With time running out before Election Day, politically active Elis are gearing up for one last weekend push.

Democratic and Republican political groups on campus are coordinating their efforts to get out the vote in key battleground states on Tuesday, sending hundreds of volunteers on the road and making thousands of calls to voters nationwide over the next three days. And on a campus where four in five students said in a News poll this week that they support Sen. Barack Obama, it is the Democratic nominee who will be the beneficiary of the bulk of their efforts.

The last-minute surge comes as Obama clings to a statistically significant lead over the Republican nominee, Sen. John McCain of Arizona, according to many national polls. But campus Democrats say they will continue to campaign at full force until Tuesday regardless of how rosy the electoral picture may appear.

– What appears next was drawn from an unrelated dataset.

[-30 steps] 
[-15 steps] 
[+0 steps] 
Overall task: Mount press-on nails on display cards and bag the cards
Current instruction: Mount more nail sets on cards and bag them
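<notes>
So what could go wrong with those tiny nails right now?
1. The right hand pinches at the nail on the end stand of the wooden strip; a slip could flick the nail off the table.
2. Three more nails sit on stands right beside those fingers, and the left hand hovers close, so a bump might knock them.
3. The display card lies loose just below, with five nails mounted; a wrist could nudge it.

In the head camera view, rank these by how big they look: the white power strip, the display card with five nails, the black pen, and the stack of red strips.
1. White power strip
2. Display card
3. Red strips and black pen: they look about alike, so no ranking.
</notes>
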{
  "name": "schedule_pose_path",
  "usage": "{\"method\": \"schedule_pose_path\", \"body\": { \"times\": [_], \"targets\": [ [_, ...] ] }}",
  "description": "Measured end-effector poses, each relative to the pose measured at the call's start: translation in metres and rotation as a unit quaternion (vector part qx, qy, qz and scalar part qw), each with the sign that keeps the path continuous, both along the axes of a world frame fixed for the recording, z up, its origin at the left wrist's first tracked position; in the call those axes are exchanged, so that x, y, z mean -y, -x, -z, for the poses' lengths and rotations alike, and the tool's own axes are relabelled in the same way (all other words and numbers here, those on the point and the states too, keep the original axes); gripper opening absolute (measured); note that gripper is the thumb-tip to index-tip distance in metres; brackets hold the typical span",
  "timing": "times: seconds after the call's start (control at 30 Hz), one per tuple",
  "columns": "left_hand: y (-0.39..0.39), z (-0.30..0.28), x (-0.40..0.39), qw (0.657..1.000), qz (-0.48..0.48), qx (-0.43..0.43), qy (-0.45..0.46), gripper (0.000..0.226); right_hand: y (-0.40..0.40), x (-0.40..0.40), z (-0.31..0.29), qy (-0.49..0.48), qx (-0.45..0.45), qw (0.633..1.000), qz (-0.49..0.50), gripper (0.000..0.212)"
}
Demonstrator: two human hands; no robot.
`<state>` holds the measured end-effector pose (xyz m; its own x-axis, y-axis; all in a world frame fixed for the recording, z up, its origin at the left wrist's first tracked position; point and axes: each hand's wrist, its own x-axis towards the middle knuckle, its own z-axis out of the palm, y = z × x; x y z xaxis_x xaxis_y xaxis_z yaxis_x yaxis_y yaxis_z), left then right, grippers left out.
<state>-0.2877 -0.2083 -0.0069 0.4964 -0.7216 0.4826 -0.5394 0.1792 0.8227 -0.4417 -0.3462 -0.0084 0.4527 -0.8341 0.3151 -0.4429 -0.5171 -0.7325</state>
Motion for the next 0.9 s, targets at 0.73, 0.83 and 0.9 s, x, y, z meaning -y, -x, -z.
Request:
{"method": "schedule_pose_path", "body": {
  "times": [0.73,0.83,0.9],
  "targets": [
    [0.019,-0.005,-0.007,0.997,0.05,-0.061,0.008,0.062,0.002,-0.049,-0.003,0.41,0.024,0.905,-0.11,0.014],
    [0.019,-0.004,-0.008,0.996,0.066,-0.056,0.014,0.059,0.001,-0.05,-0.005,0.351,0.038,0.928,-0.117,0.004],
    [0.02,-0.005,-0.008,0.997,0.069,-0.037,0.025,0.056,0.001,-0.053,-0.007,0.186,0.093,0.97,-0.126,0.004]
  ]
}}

“Polls don’t mean anything if people don’t turn out to vote,” said Ben Shaffer ’09, president of the Yale College Democrats. “I think if everyone across the country goes out and votes, I don’t think we’re losing this election. That’s a pretty big ‘if.’ So you have to fight until the end.”

With time running out, both college Democrats and Republicans emphasized the importance of the next 72 hours. Organizers called this period the most important time of the entire election; Shaffer and Yale for Obama co-director Ben Lazarus ’10 said they have been planning for this weekend since September.

“We’ve been canvassing the whole semester,” Lazarus said. “But election weekend is the time we can make the biggest influence with getting out the vote.”

Yale College Republicans President Matt Klein ’09 was just as enthused as his Democratic counterparts, though he said his organization has not organized campaign efforts for McCain this weekend. Members of Yale for McCain — a student group devoted to electing the Republican nominee — did not respond to repeated requests for comment Thursday, though Klein said the Republican National Committee is providing transportation to send around 10 students to New Hampshire to canvass for the Republican nominee.

The College Democrats have learned the danger of complacency and overconfidence from the razor-thin defeat of Sen. John Kerry ’66 in 2004, said former group president Brendan Gants ’08. That year, Gants explained, the two Democratic student groups involved in the election — the College Democrats and Bush Busters — did not coordinate their efforts to support Kerry.

“I heard that both groups sent canvassers to the same city in Pennsylvania and neither knew about it,” Gants said.

This year, Democratic student groups have coalesced around the organization “Yale for Change,” which is supporting Obama’s campaign. Over the next two days, Yale for Change organizers say they anticipate nearly 140 students will volunteer to canvass and make phone calls. The total number of volunteers is up nearly 50 percent from the weekend before election Day 2004, said Alissa Stolwerk ’06, a former secretary of the College Democrats.

Organizers say the volunteers, about a third of whom are campaigning this weekend for the first time, will allow for a last-minute surge of campaigning. Over 100 students will travel to swing states New Hampshire and Pennsylvania to go door-to-door for the campaign, arriving there Saturday and canvassing throughout the day.

And although the majority of volunteers said they plan to return to campus by Sunday afternoon, Shaffer said some plan to stay on the ground through Election Day. On campus, Shaffer said Yale for Change is doing at least 10 hours of phone banking per day from Nov. 2 through Nov. 4.

In addition, the organization is sending about 20 students to Bridgeport in support of Democratic congressional candidate Jim Himes, who is currently locked in a tight race against Rep. Chris Shays in Connecticut’s Fourth District. The Yale College Republicans, too, are focusing on the Fourth District. Student volunteers will phone-bank for Shays this weekend, Klein said

But their decision not to organize campaigning on behalf of the Republican nominee is a break from tradition, at least compared to the last presidential election. On the last weekend before the election in 2004, the Yale College Republicans ran a phone bank to support the ultimately successful re-election campaign of President George W. Bush ’68.

“We’re organizing every able-bodied Republican to get out and call people in the swing states,” Al Jiwa ’06, then-president of the Yale College Republicans, said at the time.

But on this campus, able-bodied Republicans are few and far between. If Yale had electoral votes, the campus would be solid blue: In a News poll of undergraduates conducted Sunday through Tuesday, 81 percent of respondents supported Obama, while only 12 percent backed McCain.

And while the national polls are not that definitive — a CBS News/New York Times poll released Thursday showed Obama leading McCain among likely voters by 11 percentage points — Klein acknowledged McCain faces an uphill battle to win the White House.

“We’re definitely the underdogs, but there’s opportunity for a positive surprise,” Klein said. “At the end of the day, I think it’s going to be a toss-up.”